Un equipo de científicos de la Universidad de Southampton ha creado un medio de almacenamiento capaz de sobrevivir durante miles de millones de años y guardar toda la historia de la humanidad, concretamente almacenar todo lo que quepa en 360 terabytes, según publican en el portal phys.org.

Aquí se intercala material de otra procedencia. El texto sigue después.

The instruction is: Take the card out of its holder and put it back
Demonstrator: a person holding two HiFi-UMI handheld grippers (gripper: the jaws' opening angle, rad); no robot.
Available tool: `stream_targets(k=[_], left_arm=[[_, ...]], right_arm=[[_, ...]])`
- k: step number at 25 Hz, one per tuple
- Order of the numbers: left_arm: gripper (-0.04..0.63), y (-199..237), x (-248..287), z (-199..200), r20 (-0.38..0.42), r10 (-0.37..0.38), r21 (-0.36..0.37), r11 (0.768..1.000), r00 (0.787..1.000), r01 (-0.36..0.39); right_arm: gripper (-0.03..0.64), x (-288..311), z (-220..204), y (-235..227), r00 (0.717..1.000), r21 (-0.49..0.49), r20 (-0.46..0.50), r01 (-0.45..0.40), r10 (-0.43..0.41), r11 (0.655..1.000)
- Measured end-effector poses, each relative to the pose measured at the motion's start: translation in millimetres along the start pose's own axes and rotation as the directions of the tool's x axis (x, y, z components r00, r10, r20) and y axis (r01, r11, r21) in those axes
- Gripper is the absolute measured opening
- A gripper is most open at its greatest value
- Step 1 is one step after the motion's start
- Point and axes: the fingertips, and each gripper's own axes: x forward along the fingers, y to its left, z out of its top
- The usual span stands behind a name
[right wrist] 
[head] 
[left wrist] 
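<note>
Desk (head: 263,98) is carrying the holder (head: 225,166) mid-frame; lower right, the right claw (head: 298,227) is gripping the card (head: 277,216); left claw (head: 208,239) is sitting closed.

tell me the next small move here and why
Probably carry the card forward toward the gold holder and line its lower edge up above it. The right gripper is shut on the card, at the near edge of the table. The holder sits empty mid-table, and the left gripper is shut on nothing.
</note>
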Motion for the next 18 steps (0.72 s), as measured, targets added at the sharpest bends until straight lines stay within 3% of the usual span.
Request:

Se trata de una nanoestructura de cristal de cuarzo creada por el Centro de Investigación Optoelectrónica de la Universidad, en la que han podido grabar y recuperar cinco dimensiones (5D) de datos digitales gracias a una técnica de pulsos láser liberados de forma ultrarrápida.

Este medio de almacenamiento, que fue presentado durante la ceremonia de clausura del Año Internacional de la Luz en México, puede soportar temperaturas de hasta 1.000 grados centígrados y su vida útil podría ser “eterna” si estuviese expuesto a temperatura ambiente. A una temperatura de 190 grados, podrá aguantar casi 14 mil millones de años.

Dentro de esta pieza, ahora mismo se encuentra una copia de la Declaración Universal de los Derechos Humanos, la Óptica de Newton, la Carta Magna y la Biblia del Rey Jacobo (una tradución al inglés de la Biblia). Los documentos fueron grabados un un láser de velocidad ultrarrápida (en fetomsegundos), produciendo pulsos extremadamente cortos e intensos de luz.

El archivo se escribe en tres capas de puntos nanoestructurados separados por cinco micrómetros (una millonésima parte de un metro). Los investigadorescomparan la estructura con la Fortaleza de la Soledad de Superman, pues este medio de almacenamiento es muy similar a los cristales de memoria que se ven en las películas de este superhéroe, en el que los datos se graban a través de nanoestructuras autoensambladas creadas a partir de cuarzo fundido. Sin embargo, en este medio, la información se graba en cinco dimensiones, relativas al tamaño, la orientación y a la forma tridimensional de estas nanoestructuras.

“Es emocionante pensar que hemos creado la tecnología para preservar los documentos e información de nuestra especie y almacenarlos en el espacio para generaciones futuras. Esta tecnología puede asegurar la última evidencia de nuestra civilización. Todo lo que nosotros hemos aprendido no será olvidado“, declaró el profesor Peter Kazansky, investigador del proyecto.